(What the exercise asks)
For the material below, output exactly the span from the line with "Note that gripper" to the line with "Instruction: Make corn", including both, and nothing besides.

____________________

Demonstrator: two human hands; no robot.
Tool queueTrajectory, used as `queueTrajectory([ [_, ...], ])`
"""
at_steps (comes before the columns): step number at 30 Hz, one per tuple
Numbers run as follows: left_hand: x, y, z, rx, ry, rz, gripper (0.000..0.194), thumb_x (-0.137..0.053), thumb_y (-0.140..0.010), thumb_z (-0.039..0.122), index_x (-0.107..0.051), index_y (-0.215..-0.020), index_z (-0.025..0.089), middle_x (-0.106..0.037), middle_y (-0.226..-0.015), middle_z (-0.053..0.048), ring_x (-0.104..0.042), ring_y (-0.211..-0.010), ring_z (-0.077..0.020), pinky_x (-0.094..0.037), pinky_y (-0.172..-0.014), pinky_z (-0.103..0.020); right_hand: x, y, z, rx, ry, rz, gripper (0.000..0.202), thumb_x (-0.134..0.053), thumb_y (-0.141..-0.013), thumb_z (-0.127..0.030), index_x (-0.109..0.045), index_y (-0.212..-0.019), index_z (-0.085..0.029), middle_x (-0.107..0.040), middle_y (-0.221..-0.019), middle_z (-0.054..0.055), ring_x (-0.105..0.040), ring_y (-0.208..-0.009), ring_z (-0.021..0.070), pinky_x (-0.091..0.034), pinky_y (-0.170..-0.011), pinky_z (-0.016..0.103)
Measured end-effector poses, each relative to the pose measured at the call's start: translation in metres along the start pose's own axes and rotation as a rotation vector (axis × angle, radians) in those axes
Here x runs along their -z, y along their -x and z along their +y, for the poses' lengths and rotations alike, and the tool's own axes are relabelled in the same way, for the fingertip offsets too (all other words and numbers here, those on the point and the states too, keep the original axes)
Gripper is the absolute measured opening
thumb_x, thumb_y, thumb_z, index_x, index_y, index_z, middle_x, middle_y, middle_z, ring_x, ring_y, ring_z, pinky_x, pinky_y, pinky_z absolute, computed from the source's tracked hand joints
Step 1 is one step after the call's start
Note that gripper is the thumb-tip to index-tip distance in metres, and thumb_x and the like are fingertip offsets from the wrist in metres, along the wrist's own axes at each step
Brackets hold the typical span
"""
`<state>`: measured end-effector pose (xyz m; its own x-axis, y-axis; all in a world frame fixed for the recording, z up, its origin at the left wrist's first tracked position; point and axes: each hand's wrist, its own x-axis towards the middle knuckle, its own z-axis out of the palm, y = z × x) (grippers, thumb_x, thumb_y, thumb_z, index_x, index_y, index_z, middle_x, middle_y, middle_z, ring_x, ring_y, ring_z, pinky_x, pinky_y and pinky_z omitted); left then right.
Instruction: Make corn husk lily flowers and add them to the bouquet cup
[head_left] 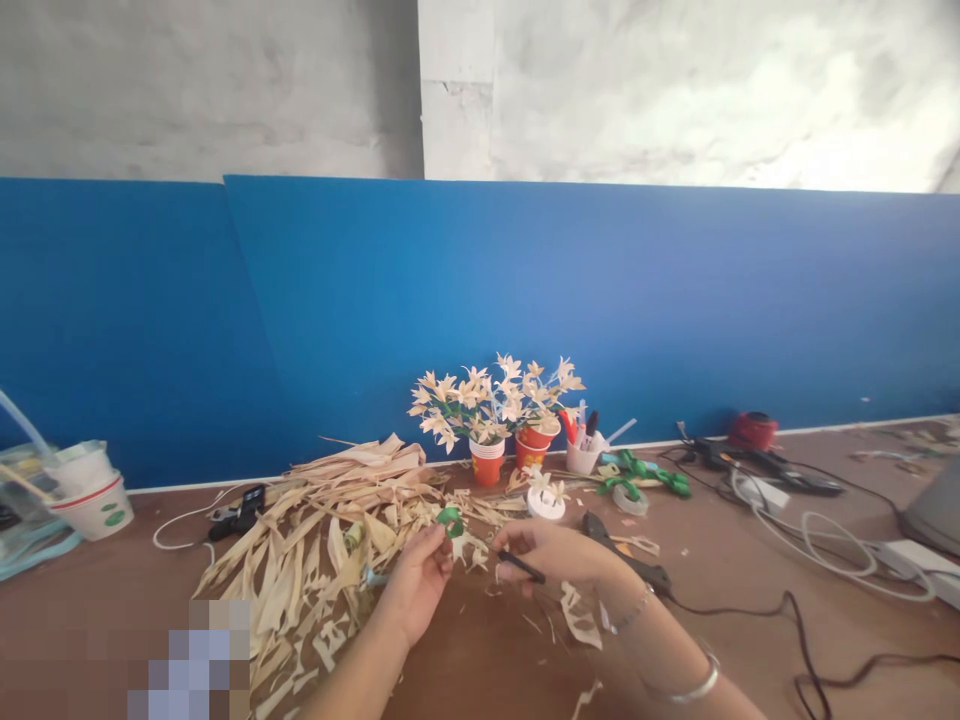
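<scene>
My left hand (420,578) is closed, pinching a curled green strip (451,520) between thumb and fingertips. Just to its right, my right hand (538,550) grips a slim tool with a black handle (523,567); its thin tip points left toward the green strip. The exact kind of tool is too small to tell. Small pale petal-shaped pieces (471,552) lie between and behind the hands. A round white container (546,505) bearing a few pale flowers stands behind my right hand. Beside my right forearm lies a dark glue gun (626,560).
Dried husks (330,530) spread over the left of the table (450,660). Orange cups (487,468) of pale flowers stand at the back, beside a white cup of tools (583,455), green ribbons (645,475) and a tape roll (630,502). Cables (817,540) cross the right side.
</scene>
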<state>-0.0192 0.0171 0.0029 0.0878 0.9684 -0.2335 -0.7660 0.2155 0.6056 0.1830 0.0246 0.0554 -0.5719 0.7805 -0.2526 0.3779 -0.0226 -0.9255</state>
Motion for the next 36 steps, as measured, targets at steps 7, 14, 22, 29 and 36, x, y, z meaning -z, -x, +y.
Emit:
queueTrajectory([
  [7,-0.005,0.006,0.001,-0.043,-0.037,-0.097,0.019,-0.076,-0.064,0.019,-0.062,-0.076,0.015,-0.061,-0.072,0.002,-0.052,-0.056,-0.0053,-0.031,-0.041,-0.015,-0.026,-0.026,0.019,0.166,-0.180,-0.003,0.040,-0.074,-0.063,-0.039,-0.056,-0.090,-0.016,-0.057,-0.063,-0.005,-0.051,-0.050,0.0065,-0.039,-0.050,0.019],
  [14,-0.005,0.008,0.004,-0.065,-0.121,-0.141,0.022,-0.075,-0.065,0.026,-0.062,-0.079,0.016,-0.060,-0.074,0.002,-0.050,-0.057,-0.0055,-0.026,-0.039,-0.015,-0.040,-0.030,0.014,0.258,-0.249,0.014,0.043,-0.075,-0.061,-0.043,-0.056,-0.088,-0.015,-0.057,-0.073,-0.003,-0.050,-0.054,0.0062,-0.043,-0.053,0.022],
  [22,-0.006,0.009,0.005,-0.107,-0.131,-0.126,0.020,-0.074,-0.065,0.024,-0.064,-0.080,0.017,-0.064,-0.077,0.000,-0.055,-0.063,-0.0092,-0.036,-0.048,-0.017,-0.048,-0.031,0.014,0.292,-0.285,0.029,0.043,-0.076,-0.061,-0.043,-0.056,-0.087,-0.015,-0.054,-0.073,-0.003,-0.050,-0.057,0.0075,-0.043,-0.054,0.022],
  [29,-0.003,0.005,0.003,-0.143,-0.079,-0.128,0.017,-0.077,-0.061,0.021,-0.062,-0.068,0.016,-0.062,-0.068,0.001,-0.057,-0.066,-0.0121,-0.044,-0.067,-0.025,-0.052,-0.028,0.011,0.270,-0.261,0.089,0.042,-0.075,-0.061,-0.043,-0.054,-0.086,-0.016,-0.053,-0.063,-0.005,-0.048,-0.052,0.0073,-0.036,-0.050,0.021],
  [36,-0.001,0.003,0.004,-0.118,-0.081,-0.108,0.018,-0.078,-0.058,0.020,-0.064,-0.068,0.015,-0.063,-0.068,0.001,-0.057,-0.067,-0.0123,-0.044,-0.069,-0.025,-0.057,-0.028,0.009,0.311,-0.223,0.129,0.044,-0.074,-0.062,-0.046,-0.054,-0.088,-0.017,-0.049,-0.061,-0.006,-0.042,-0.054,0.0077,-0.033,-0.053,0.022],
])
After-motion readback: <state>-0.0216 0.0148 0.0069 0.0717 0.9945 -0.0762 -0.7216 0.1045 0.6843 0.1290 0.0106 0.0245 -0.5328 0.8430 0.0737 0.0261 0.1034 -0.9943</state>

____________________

(Output of the exercise)
Note that gripper is the thumb-tip to index-tip distance in metres, and thumb_x and the like are fingertip offsets from the wrist in metres, along the wrist's own axes at each step
Brackets hold the typical span
"""
`<state>`: measured end-effector pose (xyz m; its own x-axis, y-axis; all in a world frame fixed for the recording, z up, its origin at the left wrist's first tracked position; point and axes: each hand's wrist, its own x-axis towards the middle knuckle, its own z-axis out of the palm, y = z × x) (grippers, thumb_x, thumb_y, thumb_z, index_x, index_y, index_z, middle_x, middle_y, middle_z, ring_x, ring_y, ring_z, pinky_x, pinky_y and pinky_z omitted); left then right.
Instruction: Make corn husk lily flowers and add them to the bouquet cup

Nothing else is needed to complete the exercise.